More specifically, the marketing campaign will last five weeks and consists of various emails, in-app messages and push-notifications. In the first week, customers will be educated about the four elements of financial health (i.e., Day to day, Rainy day, Goals and Confidence (see United Nations Finance Initiative for reference)) via an email, two in-app messages and a push-notification and are redirected to a blog post on financial health in case they want to know more. In the second, third and fourth week customers will be educated on how to use sub-accounts, automated transfers and the bank's app-settings to adopt mental accounting to manage their financial health via emails, in-app messages and push-notifications and are redirected to the respective feature in case they want to implement what they have learnt.

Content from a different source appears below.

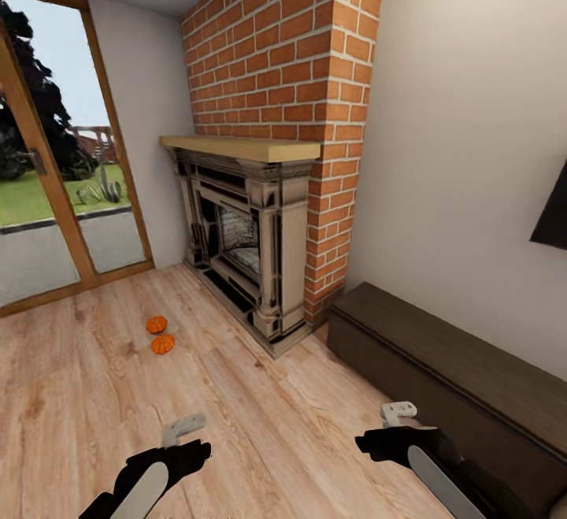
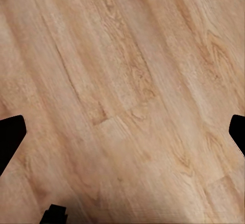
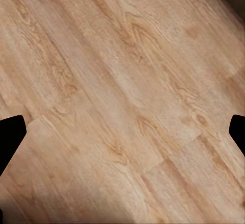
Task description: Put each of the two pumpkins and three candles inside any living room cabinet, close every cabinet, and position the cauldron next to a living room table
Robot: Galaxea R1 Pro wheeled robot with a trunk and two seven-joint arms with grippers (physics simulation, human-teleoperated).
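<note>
Open fingers [image 2: 10,137] hover; pumpkins [image 1: 160,335] beside fireplace [image 1: 244,239].

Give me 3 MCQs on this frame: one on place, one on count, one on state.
1. Where do the pumpkins lie?
A. on the wooden floor in front of the fireplace
B. on the mantel
C. on top of the cabinet

2. How many pumpkins are in view?
A. one
B. two
C. four

3. What state are the grippers in?
A. both shut on pumpkins
B. left shut on a candle, right open
C. both open and holding nothing

Answers:
1. A: the head view shows them on the floorboards, left of the fireplace base.
2. B: two orange pumpkins lie close together.
3. C: for the left gripper and the right gripper, each wrist view shows dark fingertips at opposite edges with only bare floor between; the dark cabinet sits by the right arm.
</note>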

In more we recommend the following to treated users in weeks two, three and four: For the Day to day element we recommend to create a sub-account for Needs and a sub-account for Wants to separate corresponding expenses on needs (e.g., rent, groceries, etc.) from expenses on wants (e.g., restaurants, clubbing, etc.). Second, for the Resilience element, we recommend to set up a Rainy Day sub-account to effortlessly handle unexpected expenses that break ones budget (e.g., new laptop, car repair, etc.). Third, for the Goals element, we suggest to think about short-, and medium-term goals and create sub-accounts for them. Fourth, to become financially confident we suggest to implement the financial plan outlined above right away and review it regularly. Additionally, we recommend to use automated transfers to allocate funds, i.e. budget and save, to the respective sub-accounts automatically every time income is received. Finally, we recommend to use the "swipe transactions" setting to automatically assign expenses on Needs on Wants to the respective sub-accounts and thus enforce the budget allocated with the automated transfer.
In the last week treated users will receive a summary of the whole campaign via an email, two in-app messages and a push-notification and are redirected to another blog post in case they want to know more. The marketing campaign is rolled out to a random subset of users (treatment group). The control group does not receive any intervention.